It was not technically her Duty, but it was right.

They had buried the body of the Vo there, in the same earth, after...afterward. The body would not go unto Mata, the Raga had said, for there was no fatal malfunction, only a...transferal. A change in life-functions. That was what the Raga had called it. Even so, she liked to come to this place when she could. She had made a promise, after all, that the Vo would not be alone.

Night had fallen. The Ga returned to the sturdy rope ladder which hung down the trunk of the Tree. Her tasks were done, and they would all be turning in the for the night soon. All except the Ko, who usually rested during the daylight so that he could star-gaze at night...

The great ripple that moved through the world almost didn't register to her senses as she climbed, except for a subtle pause in the movement of the waves below. It was accompanied by a noise: a slow distant rushing.

The Onu--sensitive to the slightest of world-movements--was already calling out a loud warning from the branches of the Tree above by the time she realized what was happening, and that the dull roar that had sprung up in her ears was not wind, but water.

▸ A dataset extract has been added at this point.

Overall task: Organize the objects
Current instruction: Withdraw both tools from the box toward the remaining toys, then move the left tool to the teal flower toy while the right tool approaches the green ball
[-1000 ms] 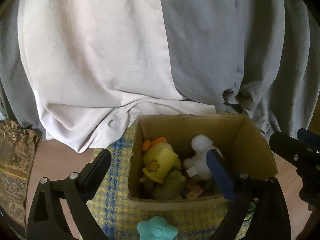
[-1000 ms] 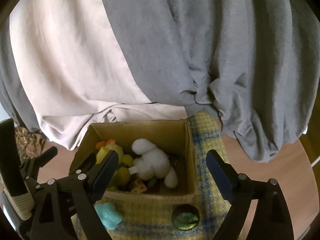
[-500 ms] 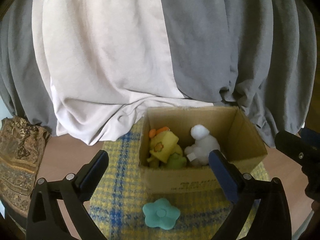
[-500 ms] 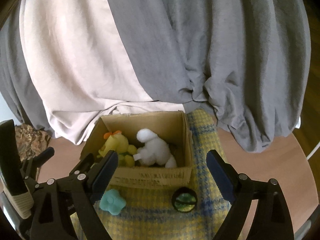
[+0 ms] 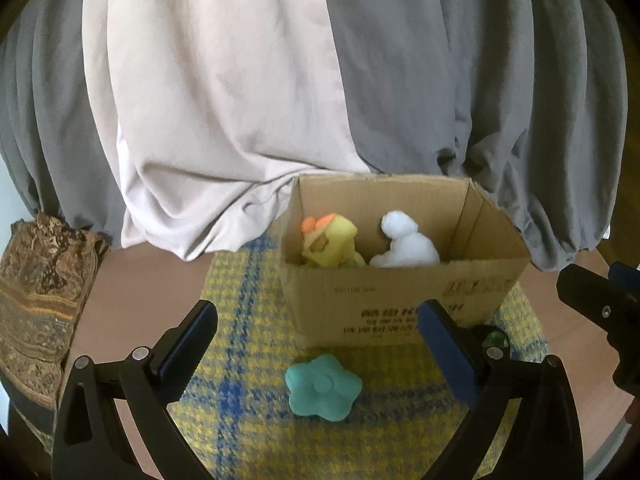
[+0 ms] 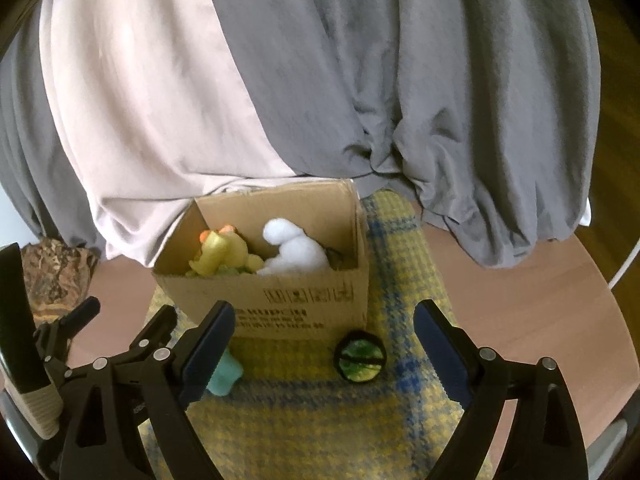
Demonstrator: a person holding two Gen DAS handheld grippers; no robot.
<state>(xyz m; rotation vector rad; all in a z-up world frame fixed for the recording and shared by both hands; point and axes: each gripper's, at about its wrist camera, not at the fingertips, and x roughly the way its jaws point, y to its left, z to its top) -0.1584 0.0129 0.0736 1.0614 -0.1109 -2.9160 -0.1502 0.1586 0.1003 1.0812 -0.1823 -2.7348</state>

The tsunami struck the island and washed over it with fury. Liquid fire sprouted along the horizon as the distant volcanic island was ripped apart by a second eruption. Flaming rock hissed into the sea, and the stars were once again blotted out by smoke.

Somehow, her grip on the rope-ladder did not fail. She twisted and whipped round in the surging water, and the heat made her cry out involuntarily. Then she struck hard and felt the yielding wood of the Tree against her body.

She heaved upward with a wrenched arm and grabbed another handhold on the ladder, then realized that she was moving upward. Her eyes cleared for a moment, and she saw the other Matoran hauling frantically on the ladder, dragging her up out of the raging maelstrom. The Tree swayed, and the Ko nearly fell from his perch. She was out of the water.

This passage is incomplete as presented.